Сбоку, тяжело дыша, выполз из пещеры дядя Женя. Выпрямился, потянулся и, положив ладони на грудь, азартно ими забарабанил.
— Только ты не подумай, что я ненормальный, — присел он рядом. — Для меня это было таким же удивительным, как для тебя сейчас. Но вот живу и понимаю: оно! То, чего я ждал всю свою жизнь.
— А с ментами ты что не поделил? — кисло отозвался Сашка. — Или они тут все — члены международной антишаманской коалиции? Меня-то за что замели?
— Не обращай внимания, — усмехнулся дядька. — Это все Федор Иванович, начальник нашего горотдела, бесится, никак не может смириться с тем, что Неля среди моих лучших учеников.
— Неля? Это черненькая такая? В кимоно?
— Ага. Супруга его...
— Супруга начальника горотдела?! Ты что, с ней спишь? — похолодел Сашка: во что может обернуться месть подполковника-рогоносца в маленьком провинциальном городке, он себе уже представлял.
— Упаси бог! — засмеялся дядя Женя. — Но он, наверное, думает, что сплю...

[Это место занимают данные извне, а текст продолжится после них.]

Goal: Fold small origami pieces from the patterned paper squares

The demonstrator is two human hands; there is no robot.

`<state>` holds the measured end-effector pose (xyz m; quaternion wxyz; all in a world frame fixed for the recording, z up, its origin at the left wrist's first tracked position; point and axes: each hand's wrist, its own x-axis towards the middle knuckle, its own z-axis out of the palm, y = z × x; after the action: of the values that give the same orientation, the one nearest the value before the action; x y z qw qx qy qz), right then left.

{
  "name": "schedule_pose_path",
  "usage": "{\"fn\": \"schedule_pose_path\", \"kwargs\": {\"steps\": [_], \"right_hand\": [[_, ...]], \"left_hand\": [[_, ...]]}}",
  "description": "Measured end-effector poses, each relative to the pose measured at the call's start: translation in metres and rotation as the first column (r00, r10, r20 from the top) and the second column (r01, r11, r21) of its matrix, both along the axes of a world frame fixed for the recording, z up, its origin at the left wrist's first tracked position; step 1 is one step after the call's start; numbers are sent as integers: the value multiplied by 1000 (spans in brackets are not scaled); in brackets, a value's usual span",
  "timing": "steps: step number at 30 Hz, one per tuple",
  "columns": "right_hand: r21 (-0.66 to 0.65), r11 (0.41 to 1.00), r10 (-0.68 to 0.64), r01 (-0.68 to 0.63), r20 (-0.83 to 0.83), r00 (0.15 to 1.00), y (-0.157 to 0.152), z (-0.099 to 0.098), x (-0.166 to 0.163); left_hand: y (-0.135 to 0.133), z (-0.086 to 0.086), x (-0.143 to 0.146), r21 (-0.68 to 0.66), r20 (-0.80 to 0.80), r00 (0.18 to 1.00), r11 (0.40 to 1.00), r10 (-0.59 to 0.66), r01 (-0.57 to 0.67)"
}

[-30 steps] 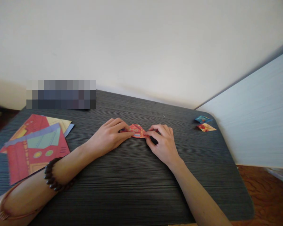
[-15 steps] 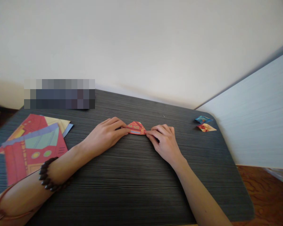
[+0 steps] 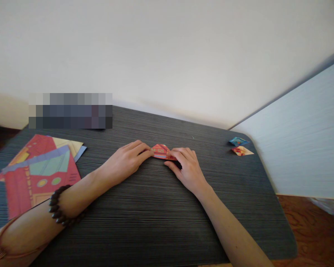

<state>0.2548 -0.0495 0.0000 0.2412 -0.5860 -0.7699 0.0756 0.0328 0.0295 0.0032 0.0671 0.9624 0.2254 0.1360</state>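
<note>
A small folded red paper (image 3: 159, 150) with printed letters and a blue stripe lies on the dark table, its top edge rising to a blunt point. My left hand (image 3: 129, 158) pinches its left end between thumb and fingers. On the right end rest the fingertips of my right hand (image 3: 187, 167), curled over the paper, while the thumb sits just below its lower edge. The fingers hide both ends of the paper.
Printed paper sheets (image 3: 50, 168) lie overlapping at the left, partly under my left forearm. Near the table's right edge are a blue folded paper (image 3: 238, 141) and a red-and-cream folded paper (image 3: 242, 150). A blurred-out item (image 3: 72, 113) stands at the back left, before the wall.
My right hand has slid slightly left, its fingers now over the paper's right part and its thumb apart from them. My left hand keeps its pinch.
</note>
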Motion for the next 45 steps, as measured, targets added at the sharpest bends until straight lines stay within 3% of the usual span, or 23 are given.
{"fn": "schedule_pose_path", "kwargs": {"steps": [11,25,32,40,45], "right_hand": [[-49,998,-42,45,75,996,3,1,-2],[-123,981,-165,150,-121,979,1,-3,-1],[-145,983,-137,114,-161,977,2,-2,5],[-136,971,-203,198,-27,979,3,-1,-5],[-118,980,-164,163,4,986,2,-1,-5]], "left_hand": [[2,1,1,4,2,999,999,36,-36],[8,-2,3,-112,45,995,990,88,-83],[10,-1,-2,-119,24,997,991,71,-68],[3,3,5,-62,-74,990,990,121,-126],[-1,2,8,-77,-18,996,993,89,-90]]}}
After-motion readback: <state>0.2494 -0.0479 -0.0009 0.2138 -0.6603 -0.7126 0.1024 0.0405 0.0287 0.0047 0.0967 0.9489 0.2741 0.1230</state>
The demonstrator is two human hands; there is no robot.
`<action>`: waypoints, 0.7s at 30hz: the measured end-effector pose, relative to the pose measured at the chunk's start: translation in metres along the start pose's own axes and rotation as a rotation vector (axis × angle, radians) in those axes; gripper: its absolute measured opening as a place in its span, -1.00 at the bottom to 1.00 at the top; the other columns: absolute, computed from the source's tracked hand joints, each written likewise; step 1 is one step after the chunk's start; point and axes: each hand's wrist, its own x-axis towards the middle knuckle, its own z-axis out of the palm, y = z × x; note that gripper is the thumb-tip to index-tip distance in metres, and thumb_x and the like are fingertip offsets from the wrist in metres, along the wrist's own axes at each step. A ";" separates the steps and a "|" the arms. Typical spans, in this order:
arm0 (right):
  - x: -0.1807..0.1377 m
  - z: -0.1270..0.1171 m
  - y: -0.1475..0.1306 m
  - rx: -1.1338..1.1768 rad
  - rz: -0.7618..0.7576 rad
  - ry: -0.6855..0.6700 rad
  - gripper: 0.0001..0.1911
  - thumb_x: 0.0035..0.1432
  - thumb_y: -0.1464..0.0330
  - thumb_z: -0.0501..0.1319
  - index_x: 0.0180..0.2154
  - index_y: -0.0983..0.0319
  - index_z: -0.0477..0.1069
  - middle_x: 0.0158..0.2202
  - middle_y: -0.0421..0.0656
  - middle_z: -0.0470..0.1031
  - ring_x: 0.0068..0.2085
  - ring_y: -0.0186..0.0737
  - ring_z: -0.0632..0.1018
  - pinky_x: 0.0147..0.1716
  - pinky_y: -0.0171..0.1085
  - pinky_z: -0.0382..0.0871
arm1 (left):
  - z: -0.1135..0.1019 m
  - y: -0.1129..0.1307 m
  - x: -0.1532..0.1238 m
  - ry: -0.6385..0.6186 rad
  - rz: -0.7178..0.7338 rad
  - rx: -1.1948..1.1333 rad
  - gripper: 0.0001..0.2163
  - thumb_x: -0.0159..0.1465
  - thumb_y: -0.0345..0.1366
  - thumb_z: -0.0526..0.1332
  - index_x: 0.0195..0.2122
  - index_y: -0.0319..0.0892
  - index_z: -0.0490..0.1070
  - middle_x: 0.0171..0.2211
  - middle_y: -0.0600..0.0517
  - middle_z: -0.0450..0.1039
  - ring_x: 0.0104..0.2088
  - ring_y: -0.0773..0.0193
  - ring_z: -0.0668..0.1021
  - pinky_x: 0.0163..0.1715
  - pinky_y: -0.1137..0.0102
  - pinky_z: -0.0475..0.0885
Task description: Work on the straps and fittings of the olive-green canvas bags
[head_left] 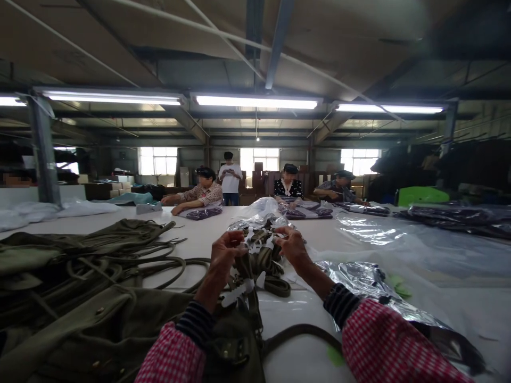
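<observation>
One strap bundle (pixel 263 260) pinched between left fingers (pixel 235 240), right fingers (pixel 282 237)

Garment packing workshop, factory hall. Evidence: long white work table (pixel 191 226); fluorescent tubes (pixel 255 101) under bare roof beams (pixel 275 42); seated workers (pixel 202 194) over dark garments (pixel 203 214); olive clothing heap (pixel 80 276); clear plastic bags (pixel 371 229); cartons (pixel 257 178) by the windows (pixel 157 159).

Red-checked sleeves (pixel 383 340), dark striped cuffs (pixel 340 304)

- We see a coiled bundle of olive-green straps (pixel 263 260) with white tags (pixel 239 291) clipped on, mid-desk (pixel 207 223).
- Its top sits inside a crinkled clear plastic bag (pixel 261 210).
</observation>
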 end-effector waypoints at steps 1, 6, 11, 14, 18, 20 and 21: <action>-0.005 0.006 0.001 -0.010 0.000 -0.065 -0.67 -0.08 0.43 0.28 -0.17 0.24 0.52 -0.17 -0.09 0.56 -0.40 -0.26 0.52 -0.60 -0.38 0.35 | 0.000 0.007 0.000 -0.014 -0.004 -0.019 -0.54 -0.18 -0.39 0.41 -0.16 -0.19 0.54 -0.24 0.01 0.56 -0.21 0.20 0.55 -0.26 0.38 0.46; -0.033 0.027 -0.003 0.028 0.024 -0.378 -0.41 -0.16 0.48 0.29 0.01 0.19 0.45 -0.11 -0.11 0.57 -0.42 -0.29 0.53 -0.61 -0.43 0.29 | 0.013 0.026 -0.011 -0.113 -0.036 -0.032 -0.67 -0.13 -0.35 0.47 -0.28 -0.22 0.58 -0.37 0.04 0.55 -0.33 0.26 0.55 -0.33 0.42 0.42; -0.040 0.022 -0.024 0.153 0.007 -0.416 -0.40 -0.04 0.39 0.28 0.10 0.15 0.36 -0.07 -0.11 0.53 -0.35 -0.28 0.55 -0.61 -0.46 0.31 | 0.023 0.033 -0.019 -0.230 -0.032 -0.020 -0.73 -0.05 -0.23 0.49 -0.36 -0.24 0.56 -0.43 0.04 0.56 -0.45 0.31 0.53 -0.40 0.43 0.41; -0.035 0.017 -0.033 0.189 -0.068 -0.403 -0.58 -0.01 0.30 0.33 -0.05 0.21 0.49 -0.27 -0.16 0.56 -0.46 -0.32 0.53 -0.65 -0.47 0.28 | 0.024 0.032 -0.020 -0.269 -0.009 -0.005 -0.70 0.08 -0.11 0.43 -0.30 -0.23 0.55 -0.39 0.01 0.57 -0.42 0.28 0.55 -0.37 0.40 0.45; -0.028 0.016 -0.036 0.237 -0.109 -0.243 -0.67 0.03 0.13 0.35 -0.37 0.30 0.54 -0.57 -0.20 0.49 -0.66 -0.38 0.41 -0.74 -0.43 0.18 | 0.028 0.025 -0.020 -0.263 0.062 0.058 -0.62 0.22 -0.05 0.31 -0.04 -0.16 0.42 -0.19 -0.02 0.57 -0.24 0.21 0.60 -0.25 0.34 0.51; -0.024 0.014 -0.041 0.266 -0.115 -0.172 -0.66 -0.01 0.13 0.37 -0.42 0.30 0.50 -0.58 -0.20 0.48 -0.69 -0.40 0.38 -0.76 -0.42 0.15 | 0.029 0.017 -0.019 -0.260 0.115 0.132 -0.60 0.13 -0.21 0.38 -0.02 -0.14 0.38 -0.14 -0.01 0.55 -0.14 0.18 0.59 -0.16 0.33 0.50; -0.023 0.013 -0.046 0.285 -0.119 -0.144 -0.65 -0.04 0.12 0.38 -0.43 0.30 0.49 -0.57 -0.19 0.50 -0.68 -0.39 0.39 -0.75 -0.42 0.14 | 0.028 0.012 -0.019 -0.262 0.141 0.182 -0.60 0.07 -0.31 0.39 -0.05 -0.13 0.39 -0.16 0.01 0.55 -0.12 0.17 0.58 -0.12 0.31 0.49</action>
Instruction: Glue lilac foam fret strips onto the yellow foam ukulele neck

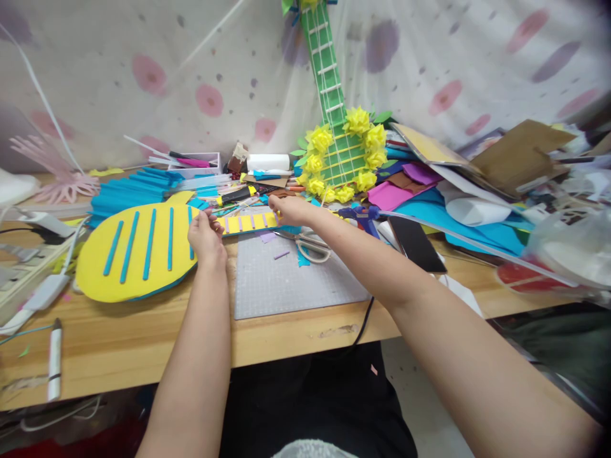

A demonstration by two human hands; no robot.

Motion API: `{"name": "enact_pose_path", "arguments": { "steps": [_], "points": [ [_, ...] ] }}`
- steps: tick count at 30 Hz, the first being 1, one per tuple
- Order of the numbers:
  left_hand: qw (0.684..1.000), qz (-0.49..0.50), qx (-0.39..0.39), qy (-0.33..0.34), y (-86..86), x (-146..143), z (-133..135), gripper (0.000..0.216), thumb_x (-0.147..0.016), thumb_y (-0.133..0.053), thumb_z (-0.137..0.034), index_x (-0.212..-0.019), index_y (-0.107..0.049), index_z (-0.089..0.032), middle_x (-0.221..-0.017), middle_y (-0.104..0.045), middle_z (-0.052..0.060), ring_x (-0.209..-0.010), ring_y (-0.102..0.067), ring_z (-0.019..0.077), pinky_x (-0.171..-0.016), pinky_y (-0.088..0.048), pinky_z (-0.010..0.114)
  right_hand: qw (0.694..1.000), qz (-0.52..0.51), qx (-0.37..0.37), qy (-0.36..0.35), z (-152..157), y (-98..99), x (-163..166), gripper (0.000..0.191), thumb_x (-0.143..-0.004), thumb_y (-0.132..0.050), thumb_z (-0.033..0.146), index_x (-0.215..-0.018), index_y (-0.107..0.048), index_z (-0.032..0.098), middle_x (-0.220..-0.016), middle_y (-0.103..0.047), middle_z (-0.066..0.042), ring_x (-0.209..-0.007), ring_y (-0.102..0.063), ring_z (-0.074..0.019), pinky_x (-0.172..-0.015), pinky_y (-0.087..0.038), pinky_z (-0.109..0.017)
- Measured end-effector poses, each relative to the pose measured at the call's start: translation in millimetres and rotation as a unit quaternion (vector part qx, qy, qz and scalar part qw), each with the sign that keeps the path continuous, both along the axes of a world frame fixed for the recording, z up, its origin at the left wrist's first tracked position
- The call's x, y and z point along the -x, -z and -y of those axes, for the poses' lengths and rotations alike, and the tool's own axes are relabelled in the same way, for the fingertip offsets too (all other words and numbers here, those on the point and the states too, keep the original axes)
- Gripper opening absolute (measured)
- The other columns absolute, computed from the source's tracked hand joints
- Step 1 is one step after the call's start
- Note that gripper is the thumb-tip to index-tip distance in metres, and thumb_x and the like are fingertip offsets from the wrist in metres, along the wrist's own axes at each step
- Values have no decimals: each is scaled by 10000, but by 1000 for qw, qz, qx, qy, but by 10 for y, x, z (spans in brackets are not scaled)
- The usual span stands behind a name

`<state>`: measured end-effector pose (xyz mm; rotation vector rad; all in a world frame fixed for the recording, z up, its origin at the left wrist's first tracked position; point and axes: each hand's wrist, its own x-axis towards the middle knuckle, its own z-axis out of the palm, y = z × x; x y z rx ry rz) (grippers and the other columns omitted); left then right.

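Note:
A yellow paper guitar with blue edges lies at the left of the desk, blue strips across its round body and small purple strips along its neck. My left hand is closed on it where body and neck meet. Farther along the neck, my right hand has its fingers bent and closed around the far part, hiding that end. Below the right hand, scissors lie on a grey cutting mat beside a loose purple strip.
A green paper guitar with yellow flowers stands against the curtain. A blue glue gun and black phone lie right of the mat. Coloured paper is piled at right. A white marker and power strip are left.

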<state>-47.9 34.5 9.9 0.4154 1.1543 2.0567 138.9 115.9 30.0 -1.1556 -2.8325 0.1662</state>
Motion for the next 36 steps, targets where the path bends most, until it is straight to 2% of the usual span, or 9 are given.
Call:
{"name": "enact_pose_path", "arguments": {
  "steps": [15,22,27,30,33,36],
  "points": [
    [1000,-8,6,0,-11,-14,3,186,-755,-597,-315,-701,-530,-150,-571,-459,-51,-436,-395,16,-439,-335,137,997,69,-29,-4,29,-74,80,410,-694,-540,116,-1095,-456,125,-988,-657,-125,-872,-591,-232,-642,-384,-272],
    [1000,1,2,1,-3,-12,-1,158,-777,-570,-279,-707,-534,-143,-562,-468,-48,-435,-393,15,-431,-335,133,999,45,-14,-5,28,-91,61,462,-665,-594,124,-1103,-449,135,-1022,-640,-134,-891,-590,-234,-680,-406,-282],
    [1000,-13,10,8,-9,-55,0,190,-766,-580,-312,-693,-524,-145,-556,-463,-53,-424,-388,16,-433,-330,139,998,-50,45,7,-30,-88,-52,569,-603,-691,178,-1104,-421,161,-1117,-594,-122,-888,-593,-193,-704,-425,-267],
    [999,-42,13,17,0,-118,-3,204,-769,-572,-330,-692,-522,-148,-557,-461,-53,-424,-385,19,-438,-329,143,984,-150,94,27,-46,-4,-154,518,-605,-695,192,-1044,-420,173,-1102,-594,-92,-838,-599,-146,-696,-441,-251],
    [994,-110,15,22,48,-190,-5,213,-783,-545,-347,-692,-527,-155,-562,-475,-47,-424,-385,28,-448,-336,154,955,-268,116,54,-21,143,-231,346,-666,-632,225,-940,-426,179,-1021,-614,-63,-809,-602,-130,-712,-459,-268],
    [972,-229,33,30,125,-242,-1,219,-796,-513,-365,-698,-529,-170,-578,-495,-37,-447,-410,51,-474,-349,177,905,-389,129,111,17,288,-258,187,-709,-541,209,-836,-406,188,-934,-623,-42,-810,-599,-123,-766,-466,-296]
  ]
}}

— Ну, ты псих, дядя Женя! — судорожно выдохнул Сашка. — Вы тут свои постельные дела развести не можете, а мне — статью двести двадцать восемь, часть вторая?! А не жирно ли будет?!
— Да ты не бойся, — примирительно засмеялся дядька. — Ничего с тобой не случится. Да и Сила без помощи не оставит...
— Да пошел ты! — взорвался Сашка. — Что же она самого Николаева не спасла? Вон он до сих пор лежит, лапки поджал!
Он остервенело махнул рукой, двинулся с места вниз по осыпающемуся склону, но, пройдя метров десять, еще раз повернулся.
— И кстати, моя фамилия Никитин, и уж никак не Николаев, как этот... туземец.
— Дурак, — спокойно парировал дядька. — Бабушка, как только всё случилось, и фамилию сменила на девичью, и город — детей от специнтерната спасала. Ну а себя... от зоны. Может, лишь потому ты и живешь... на свете.
Сашку как ударили. Там, глубоко внутри, он уже знал, что всё это правда, и, наверное, только потому и бесился. Некоторое время он так и стоял, перекипая булькающими через край эмоциями, и в конце концов одержал над ними верх.
— Ладно, дядь Жень, извини.
— Ничего, — кивнул дядька. — Я сам дня три к этому привыкал. И это... не дергайся ты из-за этих ментов! Я с Федей Бугровым столько планерок вместе отсидел! Уж как-нибудь договоримся.
Сашка вернулся по склону вверх, они не без труда установили камень в прежнее положение и почти бегом зашагали вниз по склону в начинающий просыпаться город.
К двенадцати дня, когда в огромной дядькиной квартире начали собираться гости, Сашка успел и отоспаться, и позавтракать, но всё еще был не в духе. Он имел разговор с дядей Женей поутру, уже дома, но дядька все «разводки» с ментами отложил до понедельника, и, хоть Сашка ему и поверил, на душе было тягостно. А если уж говорить совсем честно, ему этим утром хотелось одного: освободиться от подписки да и свалить на хрен из этого паршивого городка.
Гости все шли и шли: тощие, с признаками хронического авитаминоза юнцы, зрелые дамы с отражением непростых биографий на лицах да странно одетые бородачи с отрешенными глазами...
Некоторые закрывались вместе с дядькой в одной из комнат, а через полчаса выходили то растерянные, то просветленные, а порой и то и другое вместе. Но большая часть оставалась в зале со «старичками», дожидаясь, когда дядя Женя освободится от очередного пациента и возобновит групповые занятия.